- Iowa 183 highlighted in red

Route information
- Maintained by Iowa DOT
- Length: 29.952 mi (48.203 km)

Major junctions
- South end: Iowa 127 east of Mondamin
- Iowa 37 in Soldier
- North end: Iowa 141 in Ute

Location
- Country: United States
- State: Iowa
- Counties: Harrison; Monona;

Highway system
- Iowa Primary Highway System; Interstate; US; State; Secondary; Scenic;
| ← Iowa 182 |  | → Iowa 187 |

= Iowa Highway 183 =

State highway in Iowa, United States

Iowa Highway 183 (Iowa 183) is a state highway in western Iowa.
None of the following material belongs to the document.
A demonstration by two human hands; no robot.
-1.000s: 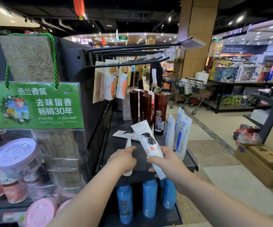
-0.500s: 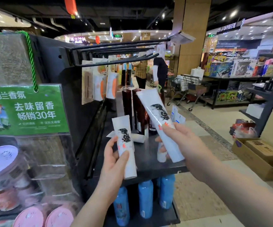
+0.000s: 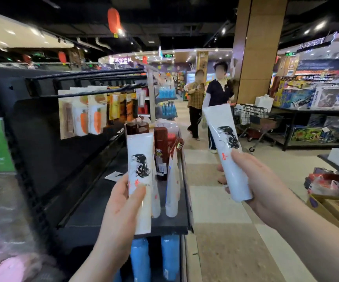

It runs north to south for 30 mi. It begins at an intersection with Iowa Highway 127 east of Mondamin and ends at an intersection with Iowa Highway 141 in Ute. The highway as currently constituted is the same as it was when it was commissioned in 1930. The first 17 mi of the route are a part of the Loess Hills Scenic Byway.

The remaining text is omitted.